ABOUT THIS EXERCISE
Among the entries below, find the lines holding "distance" and copy them.

Excerpts from a dataset

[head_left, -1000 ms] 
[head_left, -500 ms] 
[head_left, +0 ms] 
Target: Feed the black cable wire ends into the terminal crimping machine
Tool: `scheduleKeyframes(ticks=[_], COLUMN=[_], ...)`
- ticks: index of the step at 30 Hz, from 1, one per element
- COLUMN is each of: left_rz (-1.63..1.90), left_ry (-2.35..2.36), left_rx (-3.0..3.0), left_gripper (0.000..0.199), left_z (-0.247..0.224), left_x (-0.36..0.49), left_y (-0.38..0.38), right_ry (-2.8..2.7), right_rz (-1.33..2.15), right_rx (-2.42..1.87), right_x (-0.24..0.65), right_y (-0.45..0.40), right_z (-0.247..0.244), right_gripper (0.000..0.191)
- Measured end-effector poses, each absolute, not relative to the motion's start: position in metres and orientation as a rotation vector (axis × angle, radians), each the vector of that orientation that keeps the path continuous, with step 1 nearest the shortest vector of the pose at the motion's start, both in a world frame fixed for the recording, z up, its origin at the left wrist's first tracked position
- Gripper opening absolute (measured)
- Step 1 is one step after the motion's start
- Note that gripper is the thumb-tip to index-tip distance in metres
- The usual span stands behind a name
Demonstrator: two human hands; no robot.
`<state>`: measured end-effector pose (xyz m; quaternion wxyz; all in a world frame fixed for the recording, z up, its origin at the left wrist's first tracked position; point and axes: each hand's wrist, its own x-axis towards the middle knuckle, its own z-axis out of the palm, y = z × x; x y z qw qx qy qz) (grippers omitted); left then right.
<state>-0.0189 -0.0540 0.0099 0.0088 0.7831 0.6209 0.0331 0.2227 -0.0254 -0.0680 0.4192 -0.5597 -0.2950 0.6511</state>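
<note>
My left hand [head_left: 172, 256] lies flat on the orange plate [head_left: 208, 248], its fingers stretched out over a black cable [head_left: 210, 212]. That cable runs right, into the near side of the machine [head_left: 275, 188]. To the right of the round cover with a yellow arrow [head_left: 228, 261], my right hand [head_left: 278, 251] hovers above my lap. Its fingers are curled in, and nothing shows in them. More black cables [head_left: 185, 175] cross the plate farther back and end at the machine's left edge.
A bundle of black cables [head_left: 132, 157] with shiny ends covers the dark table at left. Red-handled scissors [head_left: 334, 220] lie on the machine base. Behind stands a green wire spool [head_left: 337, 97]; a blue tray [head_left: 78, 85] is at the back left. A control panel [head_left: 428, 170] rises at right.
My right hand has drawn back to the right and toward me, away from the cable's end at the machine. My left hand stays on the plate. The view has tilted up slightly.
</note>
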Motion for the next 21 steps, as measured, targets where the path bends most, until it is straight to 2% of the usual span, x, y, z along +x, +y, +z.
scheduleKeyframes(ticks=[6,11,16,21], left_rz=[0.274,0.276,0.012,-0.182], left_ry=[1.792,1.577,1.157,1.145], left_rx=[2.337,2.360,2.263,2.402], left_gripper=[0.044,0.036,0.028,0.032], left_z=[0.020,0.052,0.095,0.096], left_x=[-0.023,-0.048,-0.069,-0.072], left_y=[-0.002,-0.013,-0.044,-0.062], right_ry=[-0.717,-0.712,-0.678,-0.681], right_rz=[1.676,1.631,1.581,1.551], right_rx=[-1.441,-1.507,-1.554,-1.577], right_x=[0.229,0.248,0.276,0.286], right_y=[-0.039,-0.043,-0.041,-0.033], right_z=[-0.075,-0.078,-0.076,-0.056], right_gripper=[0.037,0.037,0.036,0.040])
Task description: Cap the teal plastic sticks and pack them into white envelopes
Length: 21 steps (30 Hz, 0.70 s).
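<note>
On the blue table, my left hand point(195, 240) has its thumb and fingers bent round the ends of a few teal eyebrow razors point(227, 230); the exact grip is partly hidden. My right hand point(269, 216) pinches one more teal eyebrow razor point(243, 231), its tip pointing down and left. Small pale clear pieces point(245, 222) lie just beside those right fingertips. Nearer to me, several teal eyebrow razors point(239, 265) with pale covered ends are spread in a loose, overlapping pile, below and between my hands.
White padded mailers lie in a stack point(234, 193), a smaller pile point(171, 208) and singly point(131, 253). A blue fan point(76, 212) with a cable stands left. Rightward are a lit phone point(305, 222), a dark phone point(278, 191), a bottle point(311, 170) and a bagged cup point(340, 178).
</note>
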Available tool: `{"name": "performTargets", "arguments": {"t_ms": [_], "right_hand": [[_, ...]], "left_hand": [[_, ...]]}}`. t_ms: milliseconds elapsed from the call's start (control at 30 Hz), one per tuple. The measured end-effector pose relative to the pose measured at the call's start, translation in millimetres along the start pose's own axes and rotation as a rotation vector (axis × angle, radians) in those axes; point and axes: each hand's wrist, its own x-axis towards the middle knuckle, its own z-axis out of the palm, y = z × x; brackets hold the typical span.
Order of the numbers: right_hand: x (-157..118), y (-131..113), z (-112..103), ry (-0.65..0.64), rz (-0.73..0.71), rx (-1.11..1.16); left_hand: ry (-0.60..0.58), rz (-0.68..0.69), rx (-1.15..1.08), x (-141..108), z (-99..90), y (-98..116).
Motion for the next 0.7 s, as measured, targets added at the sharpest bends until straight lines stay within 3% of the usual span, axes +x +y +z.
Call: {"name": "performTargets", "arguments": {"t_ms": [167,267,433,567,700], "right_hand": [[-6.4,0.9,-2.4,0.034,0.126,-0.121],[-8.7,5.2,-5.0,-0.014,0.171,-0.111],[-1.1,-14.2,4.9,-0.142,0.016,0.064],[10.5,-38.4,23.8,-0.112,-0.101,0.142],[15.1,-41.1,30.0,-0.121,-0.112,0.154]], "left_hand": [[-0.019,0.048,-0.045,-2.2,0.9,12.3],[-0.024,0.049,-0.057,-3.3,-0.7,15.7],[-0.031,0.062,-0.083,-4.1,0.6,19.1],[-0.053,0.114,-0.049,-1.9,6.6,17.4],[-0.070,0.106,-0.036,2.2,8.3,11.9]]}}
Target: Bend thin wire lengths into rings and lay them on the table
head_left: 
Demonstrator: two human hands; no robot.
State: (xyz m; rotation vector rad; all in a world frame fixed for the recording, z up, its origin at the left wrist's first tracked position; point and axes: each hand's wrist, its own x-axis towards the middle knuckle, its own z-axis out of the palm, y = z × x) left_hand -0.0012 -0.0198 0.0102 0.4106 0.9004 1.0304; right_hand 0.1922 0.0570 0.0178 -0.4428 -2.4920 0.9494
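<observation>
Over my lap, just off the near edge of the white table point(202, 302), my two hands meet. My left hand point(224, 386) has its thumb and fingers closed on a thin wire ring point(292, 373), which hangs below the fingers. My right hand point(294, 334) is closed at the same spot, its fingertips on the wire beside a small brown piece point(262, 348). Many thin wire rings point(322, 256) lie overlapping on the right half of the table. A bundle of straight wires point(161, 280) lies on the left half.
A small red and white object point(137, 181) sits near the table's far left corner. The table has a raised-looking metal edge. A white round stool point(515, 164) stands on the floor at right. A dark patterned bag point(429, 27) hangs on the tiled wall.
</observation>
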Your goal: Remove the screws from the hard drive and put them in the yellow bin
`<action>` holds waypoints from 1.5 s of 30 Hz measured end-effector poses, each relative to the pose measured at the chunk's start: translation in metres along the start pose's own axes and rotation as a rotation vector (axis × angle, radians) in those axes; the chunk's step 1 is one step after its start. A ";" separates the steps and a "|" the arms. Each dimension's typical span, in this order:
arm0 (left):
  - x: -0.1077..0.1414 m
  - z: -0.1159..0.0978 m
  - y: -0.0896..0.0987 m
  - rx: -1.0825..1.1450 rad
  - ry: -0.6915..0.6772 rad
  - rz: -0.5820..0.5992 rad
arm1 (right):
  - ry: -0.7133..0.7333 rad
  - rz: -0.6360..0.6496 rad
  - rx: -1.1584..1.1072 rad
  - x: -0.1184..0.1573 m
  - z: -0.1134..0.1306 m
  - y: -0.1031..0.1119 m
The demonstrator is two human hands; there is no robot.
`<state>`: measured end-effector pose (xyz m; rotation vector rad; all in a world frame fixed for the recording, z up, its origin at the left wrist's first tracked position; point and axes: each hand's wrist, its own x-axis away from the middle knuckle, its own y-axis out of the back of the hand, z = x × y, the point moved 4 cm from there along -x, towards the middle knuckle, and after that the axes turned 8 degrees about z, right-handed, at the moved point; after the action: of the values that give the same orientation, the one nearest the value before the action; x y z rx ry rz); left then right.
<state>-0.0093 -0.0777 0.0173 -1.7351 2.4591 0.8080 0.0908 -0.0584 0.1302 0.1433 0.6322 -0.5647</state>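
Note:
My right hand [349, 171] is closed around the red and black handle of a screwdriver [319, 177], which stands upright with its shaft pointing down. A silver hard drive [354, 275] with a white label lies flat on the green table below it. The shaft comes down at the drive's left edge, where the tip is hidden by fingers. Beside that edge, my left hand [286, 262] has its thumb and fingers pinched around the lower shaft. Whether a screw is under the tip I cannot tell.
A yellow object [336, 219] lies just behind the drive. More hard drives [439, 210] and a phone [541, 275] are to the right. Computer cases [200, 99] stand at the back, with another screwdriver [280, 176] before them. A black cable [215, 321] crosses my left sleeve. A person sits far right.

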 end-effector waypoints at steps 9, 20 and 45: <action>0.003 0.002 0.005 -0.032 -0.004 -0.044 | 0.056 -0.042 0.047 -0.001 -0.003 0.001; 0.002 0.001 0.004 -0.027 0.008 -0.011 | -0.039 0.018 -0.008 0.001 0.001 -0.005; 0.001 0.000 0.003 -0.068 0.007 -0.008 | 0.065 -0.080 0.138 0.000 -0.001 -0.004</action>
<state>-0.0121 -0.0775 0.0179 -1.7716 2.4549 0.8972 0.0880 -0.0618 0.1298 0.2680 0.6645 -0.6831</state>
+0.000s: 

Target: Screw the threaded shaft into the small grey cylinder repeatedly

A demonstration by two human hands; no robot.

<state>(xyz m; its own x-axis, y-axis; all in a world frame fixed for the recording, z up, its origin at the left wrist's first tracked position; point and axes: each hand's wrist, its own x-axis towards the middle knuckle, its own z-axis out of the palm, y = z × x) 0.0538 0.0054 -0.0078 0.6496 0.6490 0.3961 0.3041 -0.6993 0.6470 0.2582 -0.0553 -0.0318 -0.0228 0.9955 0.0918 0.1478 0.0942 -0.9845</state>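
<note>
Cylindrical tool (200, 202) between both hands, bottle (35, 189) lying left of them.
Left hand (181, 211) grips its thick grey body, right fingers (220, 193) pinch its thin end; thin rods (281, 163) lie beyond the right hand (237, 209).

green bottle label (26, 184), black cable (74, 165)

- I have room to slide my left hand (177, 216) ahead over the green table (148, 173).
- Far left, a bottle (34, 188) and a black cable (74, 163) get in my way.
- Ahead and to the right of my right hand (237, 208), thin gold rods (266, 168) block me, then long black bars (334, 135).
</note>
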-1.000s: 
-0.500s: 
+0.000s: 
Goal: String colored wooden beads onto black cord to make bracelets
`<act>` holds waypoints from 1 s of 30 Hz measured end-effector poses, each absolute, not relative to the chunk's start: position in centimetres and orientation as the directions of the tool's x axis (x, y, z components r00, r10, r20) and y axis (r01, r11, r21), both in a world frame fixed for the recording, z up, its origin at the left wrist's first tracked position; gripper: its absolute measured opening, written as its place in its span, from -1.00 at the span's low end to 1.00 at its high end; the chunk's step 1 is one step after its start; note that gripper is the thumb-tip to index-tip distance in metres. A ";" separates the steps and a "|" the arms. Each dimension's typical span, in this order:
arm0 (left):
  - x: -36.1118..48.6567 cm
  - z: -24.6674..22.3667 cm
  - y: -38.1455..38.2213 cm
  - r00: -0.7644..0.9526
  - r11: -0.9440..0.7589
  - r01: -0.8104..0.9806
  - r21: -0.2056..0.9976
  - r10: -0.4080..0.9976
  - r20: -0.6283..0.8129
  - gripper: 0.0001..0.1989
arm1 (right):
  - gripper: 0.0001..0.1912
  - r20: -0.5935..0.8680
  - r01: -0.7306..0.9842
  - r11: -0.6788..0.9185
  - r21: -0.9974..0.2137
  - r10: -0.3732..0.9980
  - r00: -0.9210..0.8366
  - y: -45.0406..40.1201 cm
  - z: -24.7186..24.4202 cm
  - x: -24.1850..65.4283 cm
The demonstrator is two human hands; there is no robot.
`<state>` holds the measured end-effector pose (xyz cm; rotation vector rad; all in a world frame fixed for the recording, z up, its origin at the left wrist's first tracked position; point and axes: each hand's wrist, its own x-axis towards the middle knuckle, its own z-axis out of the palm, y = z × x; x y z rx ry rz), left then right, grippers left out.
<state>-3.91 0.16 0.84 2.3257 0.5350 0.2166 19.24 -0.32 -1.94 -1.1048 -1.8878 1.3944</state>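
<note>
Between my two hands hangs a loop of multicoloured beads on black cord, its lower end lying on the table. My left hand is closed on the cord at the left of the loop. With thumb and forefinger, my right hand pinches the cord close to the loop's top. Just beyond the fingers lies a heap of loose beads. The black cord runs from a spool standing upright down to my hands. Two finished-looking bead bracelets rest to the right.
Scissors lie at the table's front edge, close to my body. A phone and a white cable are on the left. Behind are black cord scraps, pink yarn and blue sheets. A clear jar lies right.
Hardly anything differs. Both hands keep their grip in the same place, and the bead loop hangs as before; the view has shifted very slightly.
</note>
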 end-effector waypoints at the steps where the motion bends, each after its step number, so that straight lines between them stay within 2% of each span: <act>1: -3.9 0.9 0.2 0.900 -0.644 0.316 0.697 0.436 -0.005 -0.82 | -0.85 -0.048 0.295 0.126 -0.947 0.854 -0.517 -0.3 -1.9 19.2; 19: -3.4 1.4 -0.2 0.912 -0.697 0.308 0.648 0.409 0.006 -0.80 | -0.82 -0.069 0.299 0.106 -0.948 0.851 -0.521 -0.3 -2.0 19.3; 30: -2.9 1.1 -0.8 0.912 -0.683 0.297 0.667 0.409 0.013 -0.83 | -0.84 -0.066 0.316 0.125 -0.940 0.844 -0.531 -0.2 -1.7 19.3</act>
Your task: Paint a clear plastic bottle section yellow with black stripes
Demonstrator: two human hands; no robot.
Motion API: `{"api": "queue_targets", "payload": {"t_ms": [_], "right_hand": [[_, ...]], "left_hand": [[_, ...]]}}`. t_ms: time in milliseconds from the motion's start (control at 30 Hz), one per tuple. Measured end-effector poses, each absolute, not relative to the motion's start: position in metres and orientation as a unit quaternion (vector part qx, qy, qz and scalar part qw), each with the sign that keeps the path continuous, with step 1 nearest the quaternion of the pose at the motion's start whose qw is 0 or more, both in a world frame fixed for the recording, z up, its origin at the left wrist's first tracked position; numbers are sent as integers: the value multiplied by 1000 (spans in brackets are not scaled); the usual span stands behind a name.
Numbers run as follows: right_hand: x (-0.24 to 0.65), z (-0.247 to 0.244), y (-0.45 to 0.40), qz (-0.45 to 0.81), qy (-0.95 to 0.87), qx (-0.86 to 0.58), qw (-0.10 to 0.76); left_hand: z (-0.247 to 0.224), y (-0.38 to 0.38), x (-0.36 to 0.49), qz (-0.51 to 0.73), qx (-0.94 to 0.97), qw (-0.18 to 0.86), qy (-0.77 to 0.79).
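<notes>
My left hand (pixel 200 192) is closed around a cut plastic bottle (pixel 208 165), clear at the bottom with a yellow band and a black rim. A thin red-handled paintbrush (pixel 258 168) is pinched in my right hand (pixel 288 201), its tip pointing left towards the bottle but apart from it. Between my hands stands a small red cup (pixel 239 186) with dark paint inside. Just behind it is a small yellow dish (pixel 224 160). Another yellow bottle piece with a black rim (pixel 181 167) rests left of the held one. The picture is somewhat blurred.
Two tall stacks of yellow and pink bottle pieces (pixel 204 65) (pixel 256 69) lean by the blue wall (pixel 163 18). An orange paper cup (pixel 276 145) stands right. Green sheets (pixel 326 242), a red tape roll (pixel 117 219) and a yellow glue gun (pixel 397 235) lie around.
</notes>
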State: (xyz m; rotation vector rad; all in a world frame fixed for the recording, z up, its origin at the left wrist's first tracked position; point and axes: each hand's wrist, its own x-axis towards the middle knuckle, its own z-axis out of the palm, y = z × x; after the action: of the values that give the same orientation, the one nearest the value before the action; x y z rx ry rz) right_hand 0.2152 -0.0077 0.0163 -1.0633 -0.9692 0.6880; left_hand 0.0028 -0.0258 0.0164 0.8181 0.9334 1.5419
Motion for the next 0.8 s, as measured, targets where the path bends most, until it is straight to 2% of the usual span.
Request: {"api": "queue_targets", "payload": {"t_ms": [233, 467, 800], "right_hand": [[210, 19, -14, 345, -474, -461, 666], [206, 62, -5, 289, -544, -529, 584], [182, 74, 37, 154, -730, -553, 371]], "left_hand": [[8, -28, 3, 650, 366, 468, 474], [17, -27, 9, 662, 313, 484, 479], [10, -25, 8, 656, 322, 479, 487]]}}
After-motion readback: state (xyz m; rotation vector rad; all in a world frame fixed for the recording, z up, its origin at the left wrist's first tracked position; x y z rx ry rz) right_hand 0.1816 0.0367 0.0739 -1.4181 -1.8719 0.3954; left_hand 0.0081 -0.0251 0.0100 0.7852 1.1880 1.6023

SOLUTION TO THIS TASK
- Note that gripper is the thumb-tip to index-tip distance in metres
`<act>` holds waypoints from 1 s of 30 Hz measured end-effector poses, each absolute, not relative to the chunk's start: position in centimetres and orientation as the directions of the tool's x axis (x, y, z components r00, r10, r20) and y axis (r01, r11, r21), both in a world frame fixed for the recording, z up, its origin at the left wrist's first tracked position; gripper: its absolute measured opening, written as its place in its span, from -1.00 at the span's low end to 1.00 at its high end; the chunk's step 1 is one step after its start; note that gripper is the thumb-tip to index-tip distance in metres. A ";" separates the steps and a "|" the arms. Each dimension's typical span, in this order:

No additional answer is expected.